Personal details
- Born: April 28, 1918 Zakrzew, Poland
- Died: July 30, 1999
- Party: independent
- Alma mater: Lodz University of Technology
- Profession: chemist

= Mieczysław Serwiński =

Mieczysław Serwiński (28 April 1918 in Zakrzew – 30 July 1999), is a Polish politician, a member of parliament of the 6th, 8th and 9th term in the Polish People's Republic, an honoris causa doctor at the Lodz University of Technology, a chairman of the National Council of the City of Łodź.

== Biography ==
He was awarded a professor’s degree in chemistry. He worked at the Lodz University of Technology. In the period of 1952-1956 he was the Dean of the Faculty of Biotechnology and Food Sciences. From 1962 to 1968 he was an Associate Rector and from 1968 to 1975 he held the position of Rector.

In 1972 he became a deputy of the 6th term of the Sejm (the lower chamber of the Polish Parliament).

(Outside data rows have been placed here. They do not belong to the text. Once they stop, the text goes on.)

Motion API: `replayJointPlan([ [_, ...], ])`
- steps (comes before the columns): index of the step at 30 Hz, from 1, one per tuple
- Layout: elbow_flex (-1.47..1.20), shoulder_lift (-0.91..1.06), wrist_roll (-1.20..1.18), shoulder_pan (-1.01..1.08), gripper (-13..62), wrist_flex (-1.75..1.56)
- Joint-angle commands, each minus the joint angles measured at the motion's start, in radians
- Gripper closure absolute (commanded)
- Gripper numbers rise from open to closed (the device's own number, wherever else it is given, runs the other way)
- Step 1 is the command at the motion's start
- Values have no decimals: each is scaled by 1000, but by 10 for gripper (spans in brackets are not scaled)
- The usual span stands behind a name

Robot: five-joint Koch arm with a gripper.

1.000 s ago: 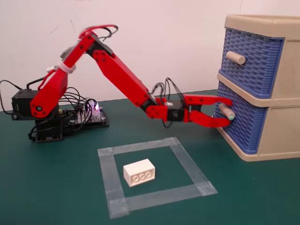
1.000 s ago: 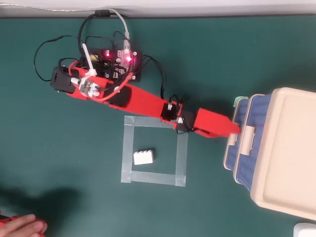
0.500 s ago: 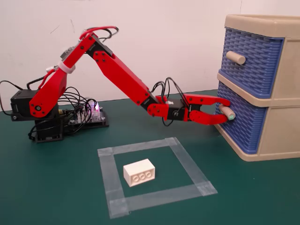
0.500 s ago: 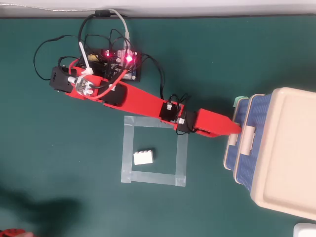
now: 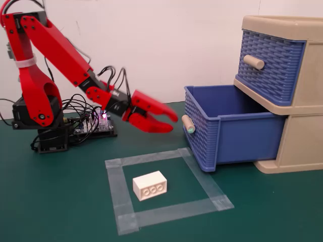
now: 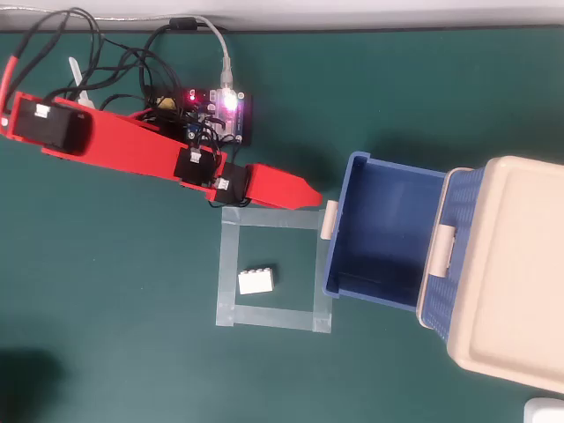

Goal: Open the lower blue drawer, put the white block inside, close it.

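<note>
The lower blue drawer (image 5: 242, 133) is pulled out of the beige cabinet (image 5: 303, 146) and looks empty inside; its teal-tipped peg handle (image 5: 188, 123) faces left. In the overhead view the drawer (image 6: 339, 242) and its handle (image 6: 328, 219) show too. The white block (image 5: 150, 185) lies on the table with its three rings facing the fixed camera, and also shows in the overhead view (image 6: 256, 280). My red gripper (image 5: 171, 123) hovers above the table just left of the handle, jaws slightly apart and empty. In the overhead view the gripper (image 6: 313, 198) is above and beyond the block.
A clear tape square (image 5: 115, 194) frames the block on the green mat. The upper blue drawer (image 5: 270, 63) with a plain beige handle (image 5: 254, 61) is shut. A controller board (image 6: 216, 110) with cables lies behind the arm, by its base (image 5: 38, 113).
</note>
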State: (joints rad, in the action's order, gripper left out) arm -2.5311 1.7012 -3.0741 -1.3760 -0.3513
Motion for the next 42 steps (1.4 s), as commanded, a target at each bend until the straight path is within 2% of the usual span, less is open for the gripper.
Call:
replayJointPlan([
  [1, 46, 6, -48, -17, 415, -32],
  [2, 72, -5, -48, -17, 262, -32],
  [3, 78, 5, -49, -18, 168, -29],
  [4, 75, 17, -48, -18, 149, -21],
  [6, 51, 130, -46, -3, 146, 54],
  [8, 38, 301, -41, 60, 146, 278],
  [10, 74, 471, -41, 129, 149, 640],
  [12, 245, 600, -49, 178, 151, 1135],
  [14, 488, 578, -80, 245, 154, 1545],
  [17, 775, 405, -244, 368, 154, 1833],
  [21, 969, 121, -477, 442, 154, 1908],
  [25, 1054, -29, -638, 583, 155, 1894],
  [36, 1141, -281, -658, 666, 157, 1736],
  [42, 1160, -350, -655, 666, 157, 1664],
])
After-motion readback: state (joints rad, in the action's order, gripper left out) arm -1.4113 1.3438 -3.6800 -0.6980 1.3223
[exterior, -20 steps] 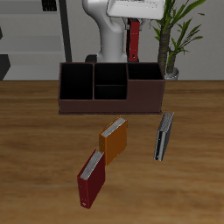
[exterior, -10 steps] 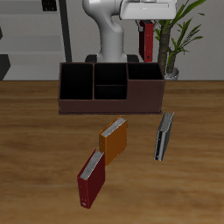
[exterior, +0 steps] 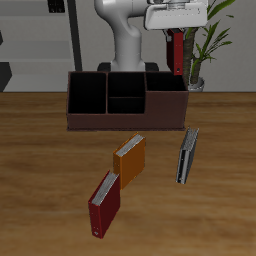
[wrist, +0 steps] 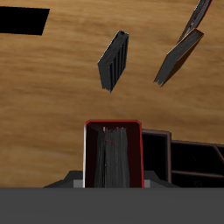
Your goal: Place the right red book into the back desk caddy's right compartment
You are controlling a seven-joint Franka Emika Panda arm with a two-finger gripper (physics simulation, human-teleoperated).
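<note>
My gripper (exterior: 175,32) is shut on the right red book (exterior: 176,55), which hangs upright from the fingers high above the table. It hovers over the far end of the back desk caddy (exterior: 127,118), just above and slightly behind the right compartment (exterior: 166,83), without touching it. The compartment is black inside and holds nothing. In the wrist view the held book (wrist: 114,156) shows end-on with its page edges, and part of the caddy (wrist: 184,157) lies beside it.
The other red book (exterior: 104,204) lies near the table's front edge. An orange book (exterior: 130,160) and a dark grey book (exterior: 187,155) lie mid-table. A potted plant (exterior: 202,45) stands close beside the held book. The robot's base (exterior: 125,45) is behind the caddy.
My gripper has carried the red book sideways toward the plant, from over the caddy's middle to over its end compartment, and slightly lower. The books on the table have not moved.
</note>
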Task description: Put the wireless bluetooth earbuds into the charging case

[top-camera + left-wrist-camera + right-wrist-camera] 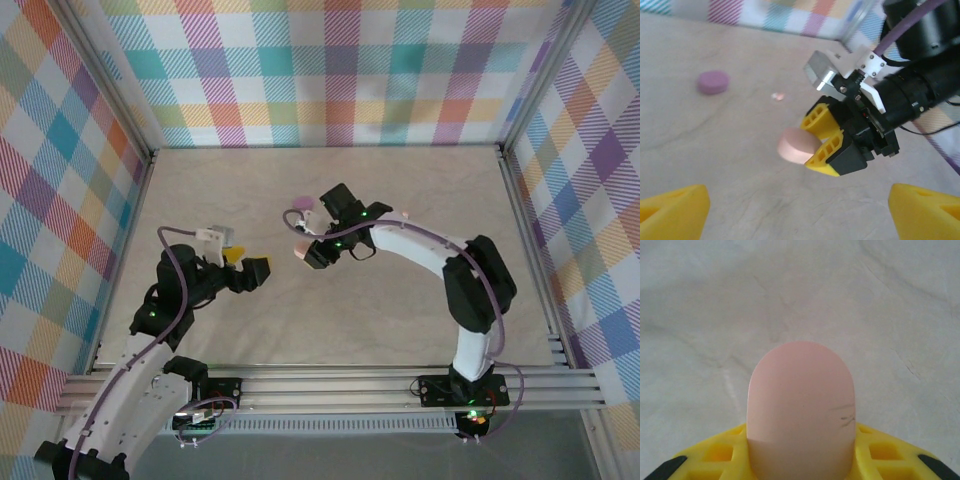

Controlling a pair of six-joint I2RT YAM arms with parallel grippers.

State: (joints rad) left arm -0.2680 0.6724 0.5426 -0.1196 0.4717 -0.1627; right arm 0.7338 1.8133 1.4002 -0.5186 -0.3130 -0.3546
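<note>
Two tools: you have one on each arm, facing each other over the counter [400, 310].
Left tool [248, 263]: open wide, with its yellow fingers [672, 212] spread and nothing between them.
Purple case [713, 82]: lies flat on the counter beyond both tools, touching neither.
Earbud [778, 96]: one tiny pink piece, blurred, on the counter between the purple case and the right tool, apart from both.
Pink case [801, 400]: pinched at its sides, its rounded end sticking out past the fingertips.
Right tool [812, 143]: closed on the pink case, near your left tool.
</note>
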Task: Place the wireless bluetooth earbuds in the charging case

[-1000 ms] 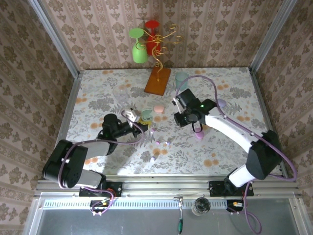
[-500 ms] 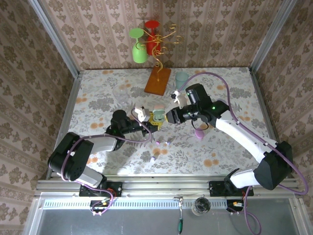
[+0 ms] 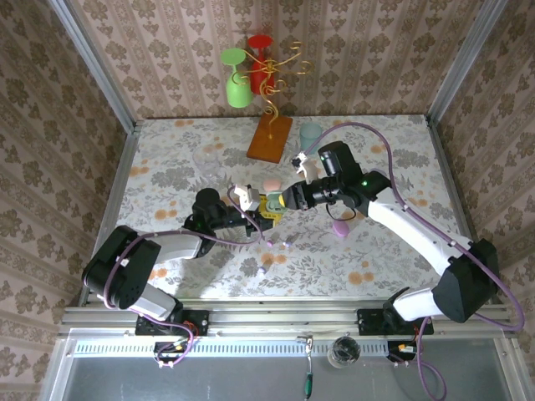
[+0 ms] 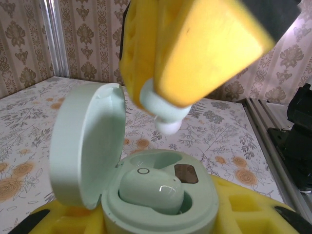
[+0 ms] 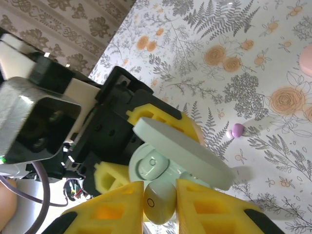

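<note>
The right tool pinches a tiny, light, glossy, likely slippery green bud by its sides just above the open case, which the left tool clamps and where a seated bud lies; a gentle side pinch suits it.

Top view: bright, even light from above, with soft dark shadows on the table around its middle and a paler, washed-out band along its near edge. Left wrist view: the yellow fingers of the right gripper and the held earbud sit close to the lens and are badly out of focus, whereas the green charging case is sharp, with a white glare patch on the glossy seated earbud. Right wrist view: crisp and well lit across the floral surface, with the case lid casting a soft grey shadow on the table.
</note>
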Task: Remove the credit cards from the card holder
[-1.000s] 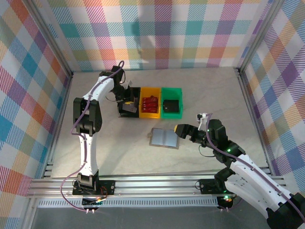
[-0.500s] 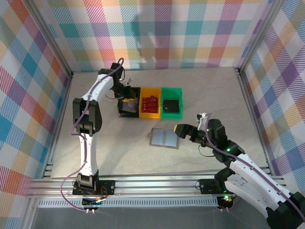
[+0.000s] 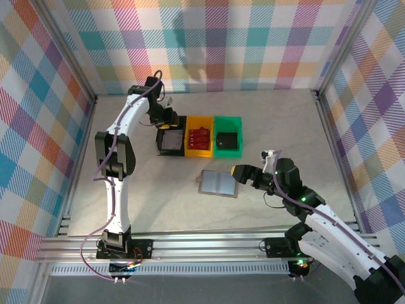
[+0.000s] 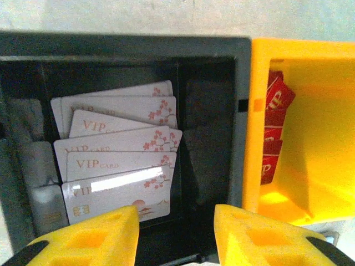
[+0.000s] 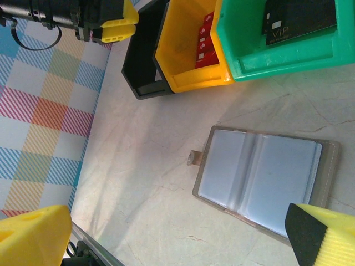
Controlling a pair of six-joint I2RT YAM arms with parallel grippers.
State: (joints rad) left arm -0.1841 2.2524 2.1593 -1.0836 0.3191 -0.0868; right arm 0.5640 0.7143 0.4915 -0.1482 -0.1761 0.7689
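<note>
Left pincer (image 4: pixel 175 224) hangs half-parted and empty over the black plastic bin (image 4: pixel 238 111), where pale rectangular VIP cards (image 4: pixel 116 160) lie fanned. Right pincer (image 3: pixel 240 173), spread wide and empty, sits beside the flat grey bifold card holder (image 5: pixel 263 180) toward the counter's near edge; a careless nudge could slide it.

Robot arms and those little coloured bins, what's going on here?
Two arms are sorting cards out of a card holder. The left arm hangs over the black bin with its jaws apart and empty; white cards lie in that bin. Red cards sit in the yellow bin, a dark card in the green bin. The card holder lies open on the table, its pockets looking empty, with the right arm's wide-open jaws at its edge.
</note>
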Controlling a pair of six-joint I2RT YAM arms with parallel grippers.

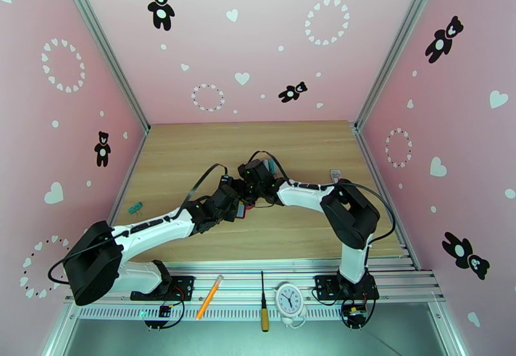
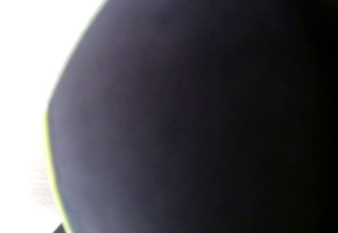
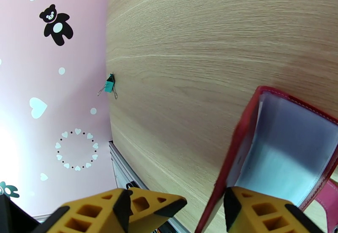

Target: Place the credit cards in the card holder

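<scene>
Card holder (image 3: 287,145) is standing tilted and flopped open right at the tips of the right gripper (image 3: 205,199). The red cover runs down between the two yellow fingers (image 3: 262,212). The right-hand finger sits against the grey clear pockets, and the left-hand one stops short of the cover with a strip of table (image 3: 190,52) showing in the gap. So those jaws are partly apart and not pinching anything as far as I can see.

From the top camera the left gripper (image 1: 236,208) is nose to nose with the right one, with a bit of red at its tip. It's too small there, and its wrist camera gives a dark blurry shape (image 2: 190,103), so I can't tell its state. Well off to the left beyond the right gripper's fingers, a little teal binder clip (image 3: 110,84) lies near the table's edge.
</scene>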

He ran for elections in the Łódź Bałuty constituency and did not belong to any political party. He was a member of the Committee of Mining, Energy and Chemistry and the Committee of Science and Technical Progress. In 1980 and 1985 he was re-elected an MP. In the 8th term he ran for elections in the Łódź Śródmieście constituency, and in the 9th term in the Łódź Bałuty constituency. In the 8th term of the Sejm he was a member of the Committee of Mining, Energy and Chemistry, the Committee of Science and Technical Progress, the Extraordinary Committee on reviewing the National Councils and Local Government Bill, the Extraordinary Committee on reviewing the Constitution Bill in respect of extension of the Sejm term of office and the Committee on Education, Science and Technical Progress while in the 9th term he was on the Committee on Building, Spatial Planning, Municipal and Social Housing, the Committee on Science and Technical Progress, the Extraordinary Committee on reviewing bills changing regulations connected with national councils and local government as well as the Extraordinary Committee on reviewing municipal property bills. As a representative of the government and the coalition parties he co-chaired the Committee on the housing policy during the debates of the Polish Round Table.

In the 80s he presided over the works of the National Council of the City of Łódź. On 10 November 1995 he was conferred the title of honoris causa doctor of the Lodz University of Technology.

== Honours ==
- Order of the Banner of Labour, 1st Class
- Order of the Banner of Labour, 2nd Class
- Officer’s Cross of the Order of Polonia Restituta
- Knight’s Cross of the Order of Polonia Restituta
- Gold Cross of Merit
- The Medal of the 10th Anniversary of Polish People’s Republic
- Polish State Millennium Badge
- Badge of Honour of the City of Lodz
He was buried at the Bródno Cemetery in Warsaw.

==Bibliography==
- Sejm website of the MP of 9th term of office
- Ewa Chojnacka, Zbigniew Piotrowski, Ryszard Przybylski (editors): Profesorowie Politechniki Łódzkiej 1945–2005. Łódź: The Technical University Press, 2006, p. 227.